DETAILED DESCRIPTION
[0016] Reference will now be made in detail to present embodiments
of the disclosure, one or more examples of which are illustrated in
the accompanying drawings. The detailed description uses numerical
and letter designations to refer to features in the drawings. Like
or similar designations in the drawings and description have been
used to refer to like or similar parts of the disclosure.

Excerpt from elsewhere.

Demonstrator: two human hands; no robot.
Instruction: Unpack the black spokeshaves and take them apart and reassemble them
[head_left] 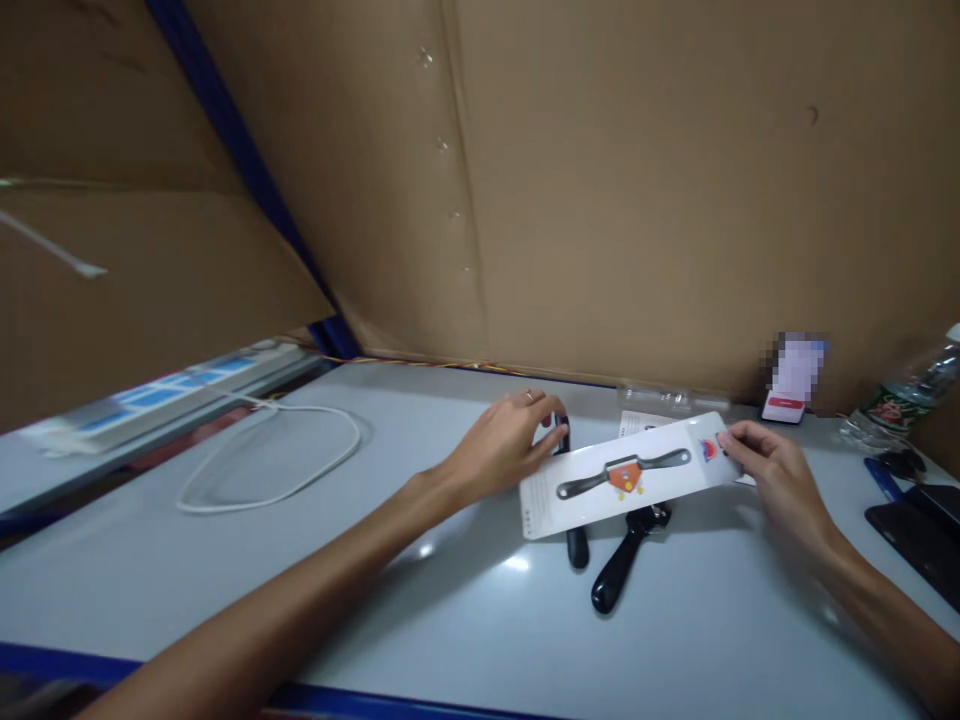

[0017] As used herein, the terms "first", "second", and "third" may
be used interchangeably to distinguish one component from another
and are not intended to signify location or importance of the
individual components. The terms "upstream" and "downstream" refer
to the relative direction with respect to fluid flow in a fluid
pathway. For example, "upstream" refers to the direction from which
the fluid flows, and "downstream" refers to the direction to which
the fluid flows. The term "radially" refers to the relative
direction that is substantially perpendicular to an axial
centerline of a particular component, and the term "axially" refers
to the relative direction that is substantially parallel and/or
coaxially aligned to an axial centerline of a particular
component.
[0018] The terminology used herein is for the purpose of describing
particular embodiments only and is not intended to be limiting. As
used herein, the singular forms "a", "an" and "the" are intended to
include the plural forms as well, unless the context clearly
indicates otherwise. It will be further understood that the terms
"comprises" and/or "comprising," when used in this specification,
specify the presence of stated features, integers, steps,
operations, elements, and/or components, but do not preclude the
presence or addition of one or more other features, integers,
steps, operations, elements, components, and/or groups thereof.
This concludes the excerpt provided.